Africa seemed to be a source of inspiration for Western designers, “but I haven’t seen many African designers on catwalks,” she said.
That was the catalyst to create a space to “bring global recognition to the best African creators,” a project the medical doctor-turned-philanthropist and creative arts financier tackled with vigour.
“First I had to make sure that they were recognized here at home, that we change the mindset, that make people appreciate and value African fashion designers,” not just as tailors, but as respected designers.
This was an ambitious challenge, not yet realized but in full swing.
“African consumers are now realizing that their own designers are just as valuable as any brands they buy around the world,” she said.

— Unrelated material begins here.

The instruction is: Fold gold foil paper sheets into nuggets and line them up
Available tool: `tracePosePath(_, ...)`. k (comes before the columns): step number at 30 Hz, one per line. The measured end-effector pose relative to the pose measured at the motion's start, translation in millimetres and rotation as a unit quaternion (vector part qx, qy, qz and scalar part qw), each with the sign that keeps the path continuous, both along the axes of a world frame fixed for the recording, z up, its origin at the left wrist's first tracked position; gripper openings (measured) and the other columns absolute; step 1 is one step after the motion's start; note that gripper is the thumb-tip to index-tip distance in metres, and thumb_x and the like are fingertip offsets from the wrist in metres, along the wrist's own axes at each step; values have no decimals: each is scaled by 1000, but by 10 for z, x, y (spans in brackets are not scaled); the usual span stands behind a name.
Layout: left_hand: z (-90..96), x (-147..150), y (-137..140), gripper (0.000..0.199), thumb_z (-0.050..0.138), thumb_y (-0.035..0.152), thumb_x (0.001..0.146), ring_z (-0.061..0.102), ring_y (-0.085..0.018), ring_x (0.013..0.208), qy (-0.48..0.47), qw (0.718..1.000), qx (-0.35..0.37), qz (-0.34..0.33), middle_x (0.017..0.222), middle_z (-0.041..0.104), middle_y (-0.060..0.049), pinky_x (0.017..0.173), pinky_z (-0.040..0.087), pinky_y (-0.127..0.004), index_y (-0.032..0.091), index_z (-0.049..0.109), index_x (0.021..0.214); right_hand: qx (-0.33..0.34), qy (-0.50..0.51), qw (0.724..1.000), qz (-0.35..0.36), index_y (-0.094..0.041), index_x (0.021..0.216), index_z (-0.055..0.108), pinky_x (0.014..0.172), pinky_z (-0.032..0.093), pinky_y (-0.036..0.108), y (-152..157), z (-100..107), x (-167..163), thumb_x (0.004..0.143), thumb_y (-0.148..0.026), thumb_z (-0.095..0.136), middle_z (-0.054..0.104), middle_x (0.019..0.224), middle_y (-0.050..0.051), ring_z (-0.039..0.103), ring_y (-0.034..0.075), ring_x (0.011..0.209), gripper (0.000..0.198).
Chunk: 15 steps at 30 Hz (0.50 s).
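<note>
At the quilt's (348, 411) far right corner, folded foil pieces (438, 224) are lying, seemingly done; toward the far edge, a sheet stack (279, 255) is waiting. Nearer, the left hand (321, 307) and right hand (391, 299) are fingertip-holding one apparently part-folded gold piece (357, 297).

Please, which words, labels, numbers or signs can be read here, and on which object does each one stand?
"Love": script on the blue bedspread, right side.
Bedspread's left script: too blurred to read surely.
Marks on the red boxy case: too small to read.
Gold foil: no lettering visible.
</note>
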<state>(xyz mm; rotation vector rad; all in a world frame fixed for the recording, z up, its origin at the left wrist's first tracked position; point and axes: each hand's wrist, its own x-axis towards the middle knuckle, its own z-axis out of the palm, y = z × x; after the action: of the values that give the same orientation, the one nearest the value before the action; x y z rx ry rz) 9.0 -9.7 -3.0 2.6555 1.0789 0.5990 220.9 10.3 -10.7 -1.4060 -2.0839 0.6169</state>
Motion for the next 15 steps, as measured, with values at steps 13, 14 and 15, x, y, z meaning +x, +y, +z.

One of those featured at last week’s Johannesburg Fashion Week was Cameroonian fashion designer Anna Ngann Yonn, whose label Kreyann has made a name for itself in Africa and beyond.
The fashion weeks she created in South Africa, with supermodels like South Sudanese Alek Wek and acclaimed guests from New York, Milan and Paris, have allowed designers to “showcase their work, network with other designers and attract attention of the media”.
The next leg of the mission is to take them to “international platforms” to ensure Africa’s presence in the global fashion dialogue. Africans in the diaspora play a key role as ambassadors.
The entrepreneur remembers that a few years ago he exhibited with some African designers on the sidelines of fashion shows in Paris.
Some of the feedback was “positive, some not so positive,” she said, chuckling. But “we saw that as a step in the right direction.”
“What was important to the young designers that we then and still think of as established designers is the voice,” said Moloi-Motsepe.
Africans continue to be underrepresented among major global brands. And in many parts of Africa, wearing foreign brands is still a symbol of social success, she agreed.
“We’re very busy,” she said, but the African fashion advocate is undeterred.